From: Goswin von Brederlow <brederlo@informatik.uni-tuebingen.de>
To: mel@skynet.ie (Mel Gorman)
Cc: Goswin von Brederlow <brederlo@informatik.uni-tuebingen.de>,
Nick Piggin <nickpiggin@yahoo.com.au>,
Christoph Lameter <clameter@sgi.com>,
andrea@suse.de, torvalds@linux-foundation.org,
linux-fsdevel@vger.kernel.org, linux-kernel@vger.kernel.org,
Christoph Hellwig <hch@lst.de>,
William Lee Irwin III <wli@holomorphy.com>,
David Chinner <dgc@sgi.com>, Jens Axboe <jens.axboe@oracle.com>,
Badari Pulavarty <pbadari@gmail.com>,
Maxim Levitsky <maximlevitsky@gmail.com>,
Fengguang Wu <fengguang.wu@gmail.com>,
swin wang <wangswin@gmail.com>,
totty.lu@gmail.com, hugh@veritas.com, joern@lazybastard.org
Subject: Re: [00/41] Large Blocksize Support V7 (adds memmap support)
Date: Mon, 17 Sep 2007 00:38:23 +0200 [thread overview]
Message-ID: <87zlzm44o0.fsf@informatik.uni-tuebingen.de> (raw)
In-Reply-To: <20070916211627.GE16406@skynet.ie> (Mel Gorman's message of "Sun, 16 Sep 2007 22:16:27 +0100")
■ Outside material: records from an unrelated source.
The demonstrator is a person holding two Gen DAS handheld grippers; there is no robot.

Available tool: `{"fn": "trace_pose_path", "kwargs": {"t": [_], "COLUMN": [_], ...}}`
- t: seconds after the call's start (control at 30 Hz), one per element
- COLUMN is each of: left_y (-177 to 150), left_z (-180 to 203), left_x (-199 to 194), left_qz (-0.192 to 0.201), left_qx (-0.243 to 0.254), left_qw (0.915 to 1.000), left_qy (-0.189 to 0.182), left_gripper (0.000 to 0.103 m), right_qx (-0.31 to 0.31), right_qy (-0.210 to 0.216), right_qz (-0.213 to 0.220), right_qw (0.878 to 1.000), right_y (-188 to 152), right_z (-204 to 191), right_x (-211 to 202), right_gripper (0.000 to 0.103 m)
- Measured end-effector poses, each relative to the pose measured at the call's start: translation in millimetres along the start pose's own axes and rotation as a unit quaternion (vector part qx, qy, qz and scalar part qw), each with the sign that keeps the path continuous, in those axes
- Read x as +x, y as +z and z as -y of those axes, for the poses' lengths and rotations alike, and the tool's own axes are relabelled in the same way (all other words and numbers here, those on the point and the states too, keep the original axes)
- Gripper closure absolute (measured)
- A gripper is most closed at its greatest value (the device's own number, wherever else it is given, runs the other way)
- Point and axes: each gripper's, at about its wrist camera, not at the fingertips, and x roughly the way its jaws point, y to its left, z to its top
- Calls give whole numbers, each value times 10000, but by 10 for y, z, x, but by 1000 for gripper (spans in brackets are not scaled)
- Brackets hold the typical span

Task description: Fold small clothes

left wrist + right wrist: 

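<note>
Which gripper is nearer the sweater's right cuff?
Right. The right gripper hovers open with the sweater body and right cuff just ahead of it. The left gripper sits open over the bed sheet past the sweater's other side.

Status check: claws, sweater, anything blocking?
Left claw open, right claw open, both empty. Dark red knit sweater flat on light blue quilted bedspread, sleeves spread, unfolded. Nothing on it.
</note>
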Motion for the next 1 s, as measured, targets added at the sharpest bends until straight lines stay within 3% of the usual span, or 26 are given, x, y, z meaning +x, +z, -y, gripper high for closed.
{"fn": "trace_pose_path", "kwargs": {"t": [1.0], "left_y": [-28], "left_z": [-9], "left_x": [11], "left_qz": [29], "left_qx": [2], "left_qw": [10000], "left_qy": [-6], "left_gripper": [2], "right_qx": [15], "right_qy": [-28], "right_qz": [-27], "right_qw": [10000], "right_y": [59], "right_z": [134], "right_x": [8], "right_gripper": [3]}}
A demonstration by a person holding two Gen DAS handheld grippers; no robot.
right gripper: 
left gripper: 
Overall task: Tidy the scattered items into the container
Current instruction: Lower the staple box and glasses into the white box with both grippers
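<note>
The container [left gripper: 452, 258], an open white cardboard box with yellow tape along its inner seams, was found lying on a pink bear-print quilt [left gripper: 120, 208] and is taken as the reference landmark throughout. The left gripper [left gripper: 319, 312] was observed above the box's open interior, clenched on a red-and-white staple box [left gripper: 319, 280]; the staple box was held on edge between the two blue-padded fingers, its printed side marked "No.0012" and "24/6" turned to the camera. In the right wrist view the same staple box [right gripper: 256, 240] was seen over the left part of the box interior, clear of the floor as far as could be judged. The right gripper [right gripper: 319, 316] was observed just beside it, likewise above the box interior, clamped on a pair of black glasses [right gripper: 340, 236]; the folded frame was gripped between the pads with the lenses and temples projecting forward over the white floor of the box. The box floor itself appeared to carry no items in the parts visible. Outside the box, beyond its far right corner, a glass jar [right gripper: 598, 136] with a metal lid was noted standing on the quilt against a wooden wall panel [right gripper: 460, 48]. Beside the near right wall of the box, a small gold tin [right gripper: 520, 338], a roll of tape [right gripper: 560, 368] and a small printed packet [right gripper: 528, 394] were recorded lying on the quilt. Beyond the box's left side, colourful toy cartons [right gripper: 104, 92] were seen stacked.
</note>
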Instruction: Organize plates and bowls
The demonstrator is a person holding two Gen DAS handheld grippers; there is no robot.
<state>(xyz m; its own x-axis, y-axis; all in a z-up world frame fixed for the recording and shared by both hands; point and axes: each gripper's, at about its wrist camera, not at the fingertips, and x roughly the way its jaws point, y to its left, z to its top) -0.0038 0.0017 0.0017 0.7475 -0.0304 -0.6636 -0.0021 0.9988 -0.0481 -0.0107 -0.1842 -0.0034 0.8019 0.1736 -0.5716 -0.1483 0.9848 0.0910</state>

mel@skynet.ie (Mel Gorman) writes:
> On (15/09/07 02:31), Goswin von Brederlow didst pronounce:
>> Mel Gorman <mel@csn.ul.ie> writes:
>>
>> > On Fri, 2007-09-14 at 18:10 +0200, Goswin von Brederlow wrote:
>> >> Nick Piggin <nickpiggin@yahoo.com.au> writes:
>> >>
>> >> > In my attack, I cause the kernel to allocate lots of unmovable allocations
>> >> > and deplete movable groups. I theoretically then only need to keep a
>> >> > small number (1/2^N) of these allocations around in order to DoS a
>> >> > page allocation of order N.
>> >>
>> >> I'm assuming that when an unmovable allocation hijacks a movable group
>> >> any further unmovable alloc will evict movable objects out of that
>> >> group before hijacking another one. right?
>> >>
>> >
>> > No eviction takes place. If an unmovable allocation gets placed in a
>> > movable group, then steps are taken to ensure that future unmovable
>> > allocations will take place in the same range (these decisions take
>> > place in __rmqueue_fallback()). When choosing a movable block to
>> > pollute, it will also choose the lowest possible block in PFN terms to
>> > steal so that fragmentation pollution will be as confined as possible.
>> > Evicting the unmovable pages would be one of those expensive steps that
>> > have been avoided to date.
>>
>> But then you can have all blocks filled with movable data, free 4K in
>> one group, allocate 4K unmovable to take over the group, free 4k in
>> the next group, take that group and so on. You can end with 4k
>> unmovable in every 64k easily by accident.
>>
>
> As the mixing takes place at the lowest possible block, it's
> exceptionally difficult to trigger this. Possible, but exceptionally
> difficult.
Why is it difficult?
When user space allocates memory wouldn't it get it contiously? I mean
that is one of the goals, to use larger continious allocations and map
them with a single page table entry where possible, right? And then
you can roughly predict where an munmap() would free a page.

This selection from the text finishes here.